→ Exercise inputs:
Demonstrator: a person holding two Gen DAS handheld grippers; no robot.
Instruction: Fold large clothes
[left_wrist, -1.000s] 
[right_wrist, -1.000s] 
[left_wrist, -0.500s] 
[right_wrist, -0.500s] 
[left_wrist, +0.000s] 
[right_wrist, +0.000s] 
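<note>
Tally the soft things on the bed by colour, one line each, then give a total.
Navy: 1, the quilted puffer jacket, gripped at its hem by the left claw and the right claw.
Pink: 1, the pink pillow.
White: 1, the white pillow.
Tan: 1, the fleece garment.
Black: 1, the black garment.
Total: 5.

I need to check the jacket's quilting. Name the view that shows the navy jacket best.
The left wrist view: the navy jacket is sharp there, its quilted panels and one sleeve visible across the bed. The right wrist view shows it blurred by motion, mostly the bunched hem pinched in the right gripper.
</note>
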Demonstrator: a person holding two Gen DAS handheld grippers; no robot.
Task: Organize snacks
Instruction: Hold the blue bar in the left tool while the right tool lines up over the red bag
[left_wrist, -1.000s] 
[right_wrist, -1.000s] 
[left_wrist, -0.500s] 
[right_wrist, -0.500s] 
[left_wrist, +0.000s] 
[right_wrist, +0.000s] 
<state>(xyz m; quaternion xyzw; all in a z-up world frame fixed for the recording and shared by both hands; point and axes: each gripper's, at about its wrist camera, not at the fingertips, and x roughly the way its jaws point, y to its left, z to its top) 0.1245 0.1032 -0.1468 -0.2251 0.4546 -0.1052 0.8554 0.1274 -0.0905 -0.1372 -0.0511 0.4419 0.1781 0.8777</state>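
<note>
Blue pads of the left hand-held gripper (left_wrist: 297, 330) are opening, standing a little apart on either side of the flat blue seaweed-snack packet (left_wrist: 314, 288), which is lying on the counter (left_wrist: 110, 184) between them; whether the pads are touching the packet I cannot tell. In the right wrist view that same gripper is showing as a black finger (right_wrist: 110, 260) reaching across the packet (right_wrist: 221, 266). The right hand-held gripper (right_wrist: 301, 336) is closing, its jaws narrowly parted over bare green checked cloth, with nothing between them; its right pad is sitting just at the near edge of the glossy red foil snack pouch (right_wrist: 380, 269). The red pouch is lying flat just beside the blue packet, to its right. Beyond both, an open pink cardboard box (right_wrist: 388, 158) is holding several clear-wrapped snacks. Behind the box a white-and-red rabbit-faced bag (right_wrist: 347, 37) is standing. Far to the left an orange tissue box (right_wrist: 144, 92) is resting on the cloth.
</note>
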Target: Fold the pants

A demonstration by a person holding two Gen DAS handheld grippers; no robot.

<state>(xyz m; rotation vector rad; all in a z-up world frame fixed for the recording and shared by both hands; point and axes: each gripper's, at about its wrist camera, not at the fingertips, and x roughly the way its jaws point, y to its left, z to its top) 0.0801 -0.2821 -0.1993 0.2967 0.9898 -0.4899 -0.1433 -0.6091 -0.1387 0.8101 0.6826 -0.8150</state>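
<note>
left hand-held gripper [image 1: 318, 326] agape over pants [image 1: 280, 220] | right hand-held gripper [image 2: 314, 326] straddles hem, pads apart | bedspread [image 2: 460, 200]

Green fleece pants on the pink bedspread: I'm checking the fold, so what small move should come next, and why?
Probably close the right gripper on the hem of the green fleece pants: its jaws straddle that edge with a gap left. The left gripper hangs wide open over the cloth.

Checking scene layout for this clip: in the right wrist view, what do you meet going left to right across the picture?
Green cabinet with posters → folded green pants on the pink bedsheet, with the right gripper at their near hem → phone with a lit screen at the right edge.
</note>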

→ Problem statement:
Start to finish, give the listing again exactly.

→ Solution:
Demonstrator: a person holding two Gen DAS handheld grippers; no robot.
Instruction: Fold large clothes
[left_wrist, -1.000s] 
[right_wrist, -1.000s] 
[left_wrist, -0.500s] 
[right_wrist, -0.500s] 
[left_wrist, +0.000s] 
[right_wrist, +0.000s] 
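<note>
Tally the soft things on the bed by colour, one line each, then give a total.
Navy: 1, the quilted puffer jacket, gripped at its hem by the left claw and the right claw.
Pink: 1, the pink pillow.
White: 1, the white pillow.
Tan: 1, the fleece garment.
Black: 1, the black garment.
Total: 5.

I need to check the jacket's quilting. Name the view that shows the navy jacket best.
The left wrist view: the navy jacket is sharp there, its quilted panels and one sleeve visible across the bed. The right wrist view shows it blurred by motion, mostly the bunched hem pinched in the right gripper.
</note>
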Demonstrator: a person holding two Gen DAS handheld grippers; no robot.
Task: Organize snacks
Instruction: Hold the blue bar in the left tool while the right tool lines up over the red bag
[left_wrist, -1.000s] 
[right_wrist, -1.000s] 
[left_wrist, -0.500s] 
[right_wrist, -0.500s] 
[left_wrist, +0.000s] 
[right_wrist, +0.000s] 
<state>(xyz m; quaternion xyzw; all in a z-up world frame fixed for the recording and shared by both hands; point and axes: each gripper's, at about its wrist camera, not at the fingertips, and x roughly the way its jaws point, y to its left, z to its top) 0.1245 0.1032 -0.1468 -0.2251 0.4546 -0.1052 0.8554 0.1274 -0.0905 -0.1372 -0.0511 0.4419 0.1781 0.8777</state>
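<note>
Blue pads of the left hand-held gripper (left_wrist: 297, 330) are opening, standing a little apart on either side of the flat blue seaweed-snack packet (left_wrist: 314, 288), which is lying on the counter (left_wrist: 110, 184) between them; whether the pads are touching the packet I cannot tell. In the right wrist view that same gripper is showing as a black finger (right_wrist: 110, 260) reaching across the packet (right_wrist: 221, 266). The right hand-held gripper (right_wrist: 301, 336) is closing, its jaws narrowly parted over bare green checked cloth, with nothing between them; its right pad is sitting just at the near edge of the glossy red foil snack pouch (right_wrist: 380, 269). The red pouch is lying flat just beside the blue packet, to its right. Beyond both, an open pink cardboard box (right_wrist: 388, 158) is holding several clear-wrapped snacks. Behind the box a white-and-red rabbit-faced bag (right_wrist: 347, 37) is standing. Far to the left an orange tissue box (right_wrist: 144, 92) is resting on the cloth.
</note>
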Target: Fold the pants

A demonstration by a person holding two Gen DAS handheld grippers; no robot.

<state>(xyz m; rotation vector rad; all in a z-up world frame fixed for the recording and shared by both hands; point and axes: each gripper's, at about its wrist camera, not at the fingertips, and x roughly the way its jaws point, y to its left, z to its top) 0.0801 -0.2821 -0.1993 0.2967 0.9898 -0.4899 -0.1433 -0.6091 -0.1387 0.8101 0.6826 -0.8150</state>
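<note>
left hand-held gripper [image 1: 318, 326] agape over pants [image 1: 280, 220] | right hand-held gripper [image 2: 314, 326] straddles hem, pads apart | bedspread [image 2: 460, 200]

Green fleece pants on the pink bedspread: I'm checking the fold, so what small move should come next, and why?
Probably close the right gripper on the hem of the green fleece pants: its jaws straddle that edge with a gap left. The left gripper hangs wide open over the cloth.

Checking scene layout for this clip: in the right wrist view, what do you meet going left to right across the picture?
Green cabinet with posters → folded green pants on the pink bedsheet, with the right gripper at their near hem → phone with a lit screen at the right edge.
</note>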

Nothing else is needed to complete this exercise.